No85 越前・中・後 編(新潟市弁天〜長岡市寺泊)

新潟市のホテルに連泊した次の朝も、秋晴れの好天気。
朝食は近くのコンビニで、おにぎり2個、サンドウイッチ、牛乳を買って来て部屋でとる。
それで、出発は8時といつもより30分早かった。

昨日、散策で通った国道7号の大通りを行く。
柾谷小路交差点からは、国道116号になった。
さらに行って、海沿いを行く国道402号に出る交差点を見過ごしてしまい迷う。
それでとにかく関谷分水路に沿って下り、海沿いの道を行く。
その道は、確かに国道402号になっていたけれど、新しいバイパス道路の方だった。
歩く旅では、同じ国道名が二つあるのは迷うことが多く本当に困る。
このバイパス道路は街並みがなく、砂丘ばかりの退屈な道だ。
それでも、日本海の大パノラマが得られるパーキング場があって、そこでしばしの休憩をする。

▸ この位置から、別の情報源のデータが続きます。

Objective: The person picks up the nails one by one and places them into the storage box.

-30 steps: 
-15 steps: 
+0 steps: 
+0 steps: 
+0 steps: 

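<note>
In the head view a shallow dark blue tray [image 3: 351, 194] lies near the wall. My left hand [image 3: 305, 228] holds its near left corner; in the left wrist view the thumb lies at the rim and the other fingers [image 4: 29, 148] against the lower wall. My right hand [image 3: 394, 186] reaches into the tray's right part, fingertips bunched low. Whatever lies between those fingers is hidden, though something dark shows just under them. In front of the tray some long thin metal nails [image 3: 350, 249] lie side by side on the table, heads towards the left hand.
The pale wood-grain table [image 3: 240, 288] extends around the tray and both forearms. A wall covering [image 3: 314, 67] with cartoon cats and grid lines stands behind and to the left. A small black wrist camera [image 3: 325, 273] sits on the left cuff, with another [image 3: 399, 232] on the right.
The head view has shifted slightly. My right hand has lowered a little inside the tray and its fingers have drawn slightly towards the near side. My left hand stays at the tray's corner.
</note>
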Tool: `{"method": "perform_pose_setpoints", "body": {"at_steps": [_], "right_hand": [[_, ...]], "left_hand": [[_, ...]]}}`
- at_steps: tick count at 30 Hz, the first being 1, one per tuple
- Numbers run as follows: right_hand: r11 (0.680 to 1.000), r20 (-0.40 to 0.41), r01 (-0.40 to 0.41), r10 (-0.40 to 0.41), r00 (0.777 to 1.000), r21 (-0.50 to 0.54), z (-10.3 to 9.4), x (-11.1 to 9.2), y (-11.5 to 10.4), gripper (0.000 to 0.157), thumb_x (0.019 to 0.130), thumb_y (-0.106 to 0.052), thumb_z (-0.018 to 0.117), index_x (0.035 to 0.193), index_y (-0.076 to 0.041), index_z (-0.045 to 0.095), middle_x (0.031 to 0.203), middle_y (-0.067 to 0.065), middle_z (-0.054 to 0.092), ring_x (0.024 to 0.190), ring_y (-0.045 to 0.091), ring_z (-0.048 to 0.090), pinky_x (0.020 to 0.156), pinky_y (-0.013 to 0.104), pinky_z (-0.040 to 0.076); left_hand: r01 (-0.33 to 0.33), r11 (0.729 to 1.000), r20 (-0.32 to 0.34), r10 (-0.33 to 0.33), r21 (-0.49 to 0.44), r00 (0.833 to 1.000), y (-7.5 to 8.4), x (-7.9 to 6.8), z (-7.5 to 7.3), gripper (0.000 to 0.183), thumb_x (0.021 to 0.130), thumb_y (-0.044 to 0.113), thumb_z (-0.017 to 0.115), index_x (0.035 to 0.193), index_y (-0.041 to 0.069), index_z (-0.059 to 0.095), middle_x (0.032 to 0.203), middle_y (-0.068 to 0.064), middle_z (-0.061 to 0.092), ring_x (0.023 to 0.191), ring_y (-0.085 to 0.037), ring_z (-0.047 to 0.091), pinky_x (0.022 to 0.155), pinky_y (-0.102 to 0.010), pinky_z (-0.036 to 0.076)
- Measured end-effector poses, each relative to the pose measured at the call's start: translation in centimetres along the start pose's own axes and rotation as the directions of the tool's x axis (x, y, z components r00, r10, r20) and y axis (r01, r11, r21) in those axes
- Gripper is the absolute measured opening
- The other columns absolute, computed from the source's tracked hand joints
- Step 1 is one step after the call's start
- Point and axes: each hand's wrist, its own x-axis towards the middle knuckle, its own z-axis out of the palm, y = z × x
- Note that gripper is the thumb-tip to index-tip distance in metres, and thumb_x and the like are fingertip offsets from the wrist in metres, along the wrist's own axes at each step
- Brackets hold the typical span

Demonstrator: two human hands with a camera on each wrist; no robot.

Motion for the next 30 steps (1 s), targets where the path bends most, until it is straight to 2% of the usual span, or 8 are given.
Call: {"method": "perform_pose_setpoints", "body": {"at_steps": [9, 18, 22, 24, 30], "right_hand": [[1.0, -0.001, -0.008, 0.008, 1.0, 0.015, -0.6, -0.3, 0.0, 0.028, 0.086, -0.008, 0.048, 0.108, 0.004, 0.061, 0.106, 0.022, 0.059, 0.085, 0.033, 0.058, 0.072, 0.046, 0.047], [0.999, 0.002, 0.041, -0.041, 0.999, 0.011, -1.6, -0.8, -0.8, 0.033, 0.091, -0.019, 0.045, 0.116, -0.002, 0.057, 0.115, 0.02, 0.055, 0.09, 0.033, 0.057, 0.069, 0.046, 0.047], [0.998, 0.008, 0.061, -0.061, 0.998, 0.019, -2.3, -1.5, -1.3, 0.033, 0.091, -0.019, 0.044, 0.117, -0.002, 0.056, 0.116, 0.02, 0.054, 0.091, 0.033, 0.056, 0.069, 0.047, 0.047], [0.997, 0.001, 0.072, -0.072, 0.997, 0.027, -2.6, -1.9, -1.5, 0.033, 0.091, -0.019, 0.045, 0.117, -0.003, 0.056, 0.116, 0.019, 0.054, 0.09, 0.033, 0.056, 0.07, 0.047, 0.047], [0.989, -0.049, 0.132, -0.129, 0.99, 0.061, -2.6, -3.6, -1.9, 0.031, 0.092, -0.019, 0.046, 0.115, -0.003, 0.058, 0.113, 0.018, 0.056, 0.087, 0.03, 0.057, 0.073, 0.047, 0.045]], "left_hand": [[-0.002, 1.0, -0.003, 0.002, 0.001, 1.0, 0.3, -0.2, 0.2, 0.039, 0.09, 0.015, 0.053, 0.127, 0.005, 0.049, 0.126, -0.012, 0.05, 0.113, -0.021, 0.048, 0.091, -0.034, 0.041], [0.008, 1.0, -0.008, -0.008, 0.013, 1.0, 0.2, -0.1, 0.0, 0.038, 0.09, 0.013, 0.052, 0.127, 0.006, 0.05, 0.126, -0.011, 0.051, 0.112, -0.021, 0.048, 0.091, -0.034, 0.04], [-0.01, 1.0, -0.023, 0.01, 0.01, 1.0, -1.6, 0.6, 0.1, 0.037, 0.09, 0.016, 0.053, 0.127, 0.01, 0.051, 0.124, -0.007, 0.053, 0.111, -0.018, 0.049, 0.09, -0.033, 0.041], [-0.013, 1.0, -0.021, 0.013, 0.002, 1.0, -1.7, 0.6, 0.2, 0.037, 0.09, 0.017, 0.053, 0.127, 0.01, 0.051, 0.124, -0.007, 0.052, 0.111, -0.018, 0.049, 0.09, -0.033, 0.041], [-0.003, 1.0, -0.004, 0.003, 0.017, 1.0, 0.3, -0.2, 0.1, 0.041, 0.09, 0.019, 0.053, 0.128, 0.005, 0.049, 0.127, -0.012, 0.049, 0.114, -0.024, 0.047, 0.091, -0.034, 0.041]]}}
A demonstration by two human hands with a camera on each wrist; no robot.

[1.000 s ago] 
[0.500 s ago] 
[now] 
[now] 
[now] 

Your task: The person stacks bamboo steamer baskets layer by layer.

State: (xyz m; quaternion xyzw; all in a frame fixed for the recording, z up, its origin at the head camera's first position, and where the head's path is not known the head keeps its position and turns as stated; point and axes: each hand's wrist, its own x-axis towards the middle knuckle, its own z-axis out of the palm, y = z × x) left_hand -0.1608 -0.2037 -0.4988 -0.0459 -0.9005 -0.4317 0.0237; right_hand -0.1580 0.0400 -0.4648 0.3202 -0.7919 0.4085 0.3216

この道は、多くの国道に設置されている里程標がなく、地名を表示する標識も少ない。
そのため、どこをどのくらい歩いたか分からない。
比較的順調な歩調なので、徒歩時間から推計する。
だが、思いの外、進行が遅いようでなかなか目的地がみえてこない。
休憩して路傍の雑草に眼をやると、その影が傾きかけた陽を受けてクッキリと。

今日の宿がある巻町(現新潟市)越前浜に着いた時は、夕陽が海に沈むころだった。
部屋に荷物をおいて直ぐに、カメラを持って浜辺へ。
佐渡の島影の横を、夕日は空いっぱい赤く染めて水平線の中へ沈んでいった。
そんな風景を唖然と見つめる旅人の背後で、「お客さん、どちらから?」と女将さんの声がした。
「茨城県の土浦から」と云うと、「えー、わたし明日、土浦の花火大会を観に行くのよ」と嬉しそうに話す。
これには、わたしも驚く。
土浦の花火大会がこんな遠くでも知られていたのかと。
さらに、女将さん達は車で日帰りに近い日程で行くことに。
新潟から土浦までは、思いの外近いのだ。
土浦を発って176日目の旅人の心に、思いがけないさざ波が立つ。
旅はまだまだ続くのに、急に我家が近づいて来るのだった。


次の日、越前浜の朝は、やや曇り気味ながら晴天だ。
今日は寺泊町(現長岡市)大町までの旅で、国道402号で最も美しい海岸美が見られると云う。
そこは巻町角田浜から寺泊町野積までの14kmで、「越後七浦シーサイドライン」と呼ばれている。

かつてそこは、断崖を抜ける難所でもあった。
日本海の荒波が造った奇岩や絶壁が道を阻む。
断崖を削って通された古道は、遠くから見るだけでも足もとが震えそうだ。
五ヶ浜海岸と間瀬海岸で2度の休憩をとり、田ノ浦と云うところに着いた。
丁度昼時で、運よく食事処がある。
中に入ると、温泉旅館と併用施設で、入浴客が数人食事をしている。
ラーメン定食を注文し、食べ終わった頃に男性が話しかけてきた。
食事をしていた入浴客の一人で、わたしの旅姿に興味を持ったようだ。
わたしが歩いて北海道を一周してきた話をすると、身を乗り出してくる。
彼も19歳のとき、バイクで北海道を20日間で回ったという。
金がなく、バス停や鉄道駅で寝泊まりしながらの旅だったともいう。
遠い青春を思い浮かべるように、そしてその時の自分をチョッピリ誇らしげに、話すのだった。
わたしの旅にもいろいろ気遣って、無事に達成するよう励ましてくれた。

新信濃川(大河津分水路)の橋を渡ると、寺泊町の市街地に入る。
やがて、沿道に沢山の店が並ぶ賑やかな通りになった。
「寺泊海岸魚の市場通り」だと云う。
大勢の観光客がいて、店の前のベンチでアイスクリーム等をなめながら楽しそうだ。
そんな人々の間をぶらぶら歩いて行く。
今日の宿はまだ先と思い道を急ぐと、寺泊港前の鉄筋コンクリート3階建ての旅館がそれだった。

外観と違って純和風旅館で、思っていたよりも大きな旅館だ。
部屋の窓からは、寺泊港が目の前に見える。
風呂に入って部屋に戻る時、廊下の窓から見える風景に足が止まる。
折しも夕陽が海に沈むころで、海面が黄金色に輝いている。
急いで部屋に戻りカメラを持ってその窓辺に構える。
すると、通りがかった仲居さんが、写真を撮るならと宿の屋上へ案内してくれた。
屋上からの眺めは、思わず息をのむ程のドラマチックで素晴らしいものだった。